## WHAT YOU ARE ASKED TO DO
Nothing but the lines below between the line holding "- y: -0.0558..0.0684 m" and the line holding "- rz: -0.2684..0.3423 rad", inclusive, should appear in the answer, each set down exactly.

## TASK MATERIAL
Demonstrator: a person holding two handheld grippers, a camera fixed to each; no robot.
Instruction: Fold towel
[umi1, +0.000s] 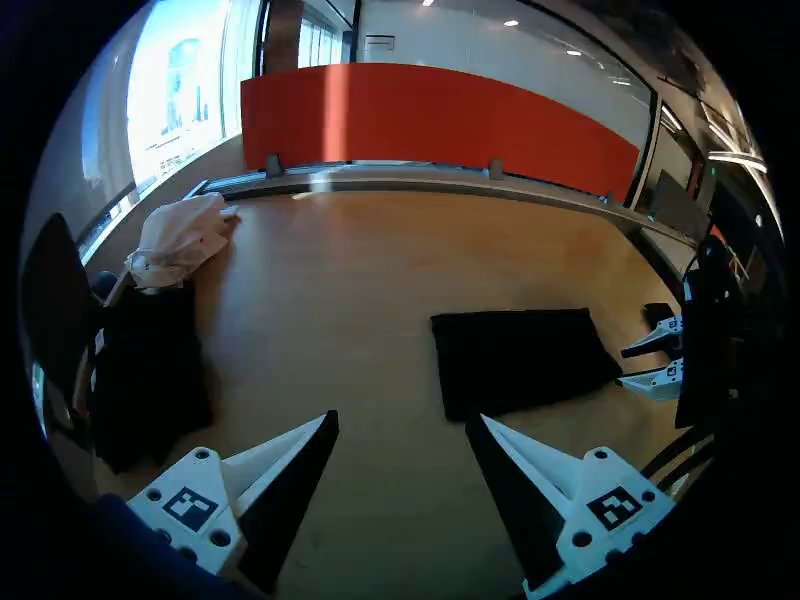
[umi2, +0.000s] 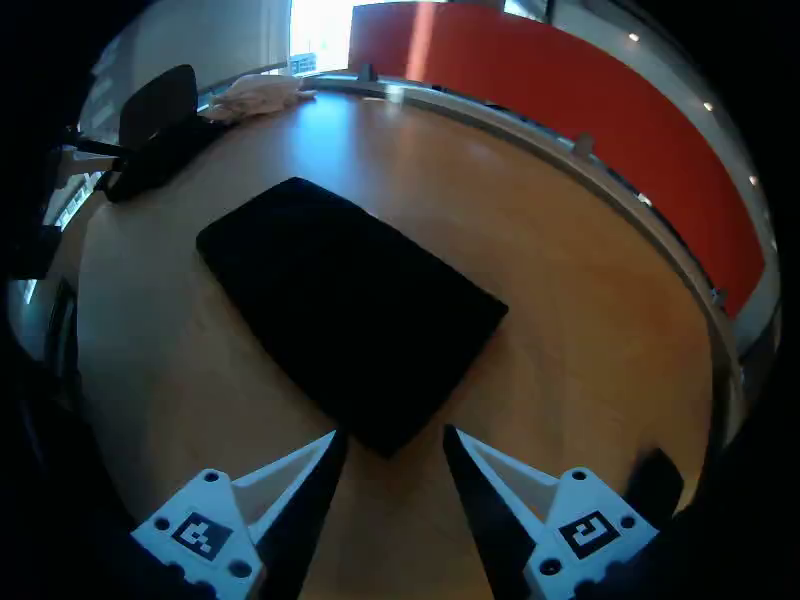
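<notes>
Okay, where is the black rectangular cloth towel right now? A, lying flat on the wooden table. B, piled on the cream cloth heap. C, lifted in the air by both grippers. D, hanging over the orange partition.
A: the black rectangular cloth towel lies spread flat on the wooden table, with the right gripper open at its near corner and the left gripper open, set back from it.

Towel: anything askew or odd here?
Nothing stands out. The black towel lies flat, a neat rectangle on the table; a crumpled pale cloth sits at the far corner.
</notes>
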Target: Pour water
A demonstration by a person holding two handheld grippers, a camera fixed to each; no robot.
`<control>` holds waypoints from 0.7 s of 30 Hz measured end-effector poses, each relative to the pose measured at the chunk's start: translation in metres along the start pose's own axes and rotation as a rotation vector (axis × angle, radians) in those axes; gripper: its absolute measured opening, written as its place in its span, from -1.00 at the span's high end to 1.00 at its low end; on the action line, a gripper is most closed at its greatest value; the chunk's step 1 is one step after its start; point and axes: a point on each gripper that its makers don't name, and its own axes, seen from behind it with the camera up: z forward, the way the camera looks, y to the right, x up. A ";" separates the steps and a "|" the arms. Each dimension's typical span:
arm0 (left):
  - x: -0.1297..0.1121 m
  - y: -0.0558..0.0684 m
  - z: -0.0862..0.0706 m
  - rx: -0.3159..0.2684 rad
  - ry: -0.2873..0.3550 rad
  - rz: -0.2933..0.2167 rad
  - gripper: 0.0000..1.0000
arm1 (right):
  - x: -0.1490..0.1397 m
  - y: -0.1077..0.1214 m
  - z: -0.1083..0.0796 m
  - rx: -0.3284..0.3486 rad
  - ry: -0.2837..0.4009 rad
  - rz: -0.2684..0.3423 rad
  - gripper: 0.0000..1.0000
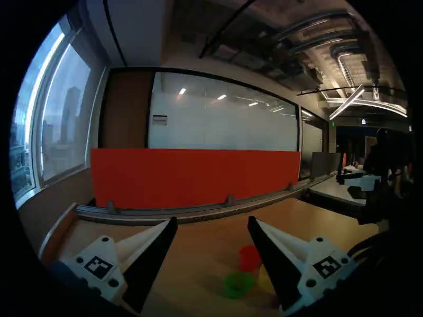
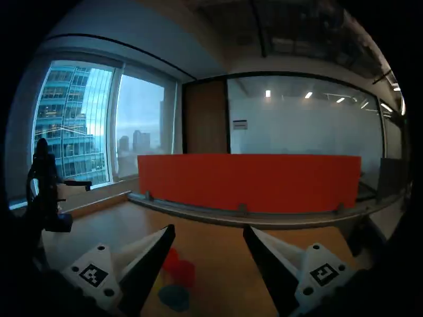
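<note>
In the left gripper view my left gripper is open above a wooden table, with nothing between its fingers. Below it on the table stand a red cup, a green cup and a yellow cup partly hidden by the right finger. In the right gripper view my right gripper is open too, held above the same table. A red cup and a blue cup sit low between its fingers, with a yellow one half hidden by the left finger.
An orange divider panel runs along the table's far edge on a metal rail. Windows stand to the left. A dark stand rises at the left of the right gripper view. Further desks lie to the right.
</note>
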 end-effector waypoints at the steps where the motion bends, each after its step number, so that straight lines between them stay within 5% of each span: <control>1: 0.000 0.001 0.001 -0.008 -0.001 0.004 -0.99 | 0.001 -0.004 0.000 0.016 0.001 -0.005 -1.00; 21: -0.032 0.024 0.018 -0.168 -0.086 0.047 -0.99 | -0.025 -0.045 0.009 0.207 -0.121 -0.083 -1.00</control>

## WRITTEN RESPONSE
  - y: -0.0558..0.0684 m
  - z: -0.0862..0.0706 m
  - rx: -0.3159..0.2684 rad
  - ry: -0.2873..0.3550 rad
  - rz: -0.2933..0.2167 rad
  - gripper: 0.0000..1.0000
arm1 (right):
  - x: -0.1490..0.1397 m
  - y: -0.1077..0.1214 m
  - z: -0.1083..0.0796 m
  - rx: -0.3284..0.3486 rad
  - ry: -0.2837..0.4009 rad
  - rz: -0.2684..0.3423 rad

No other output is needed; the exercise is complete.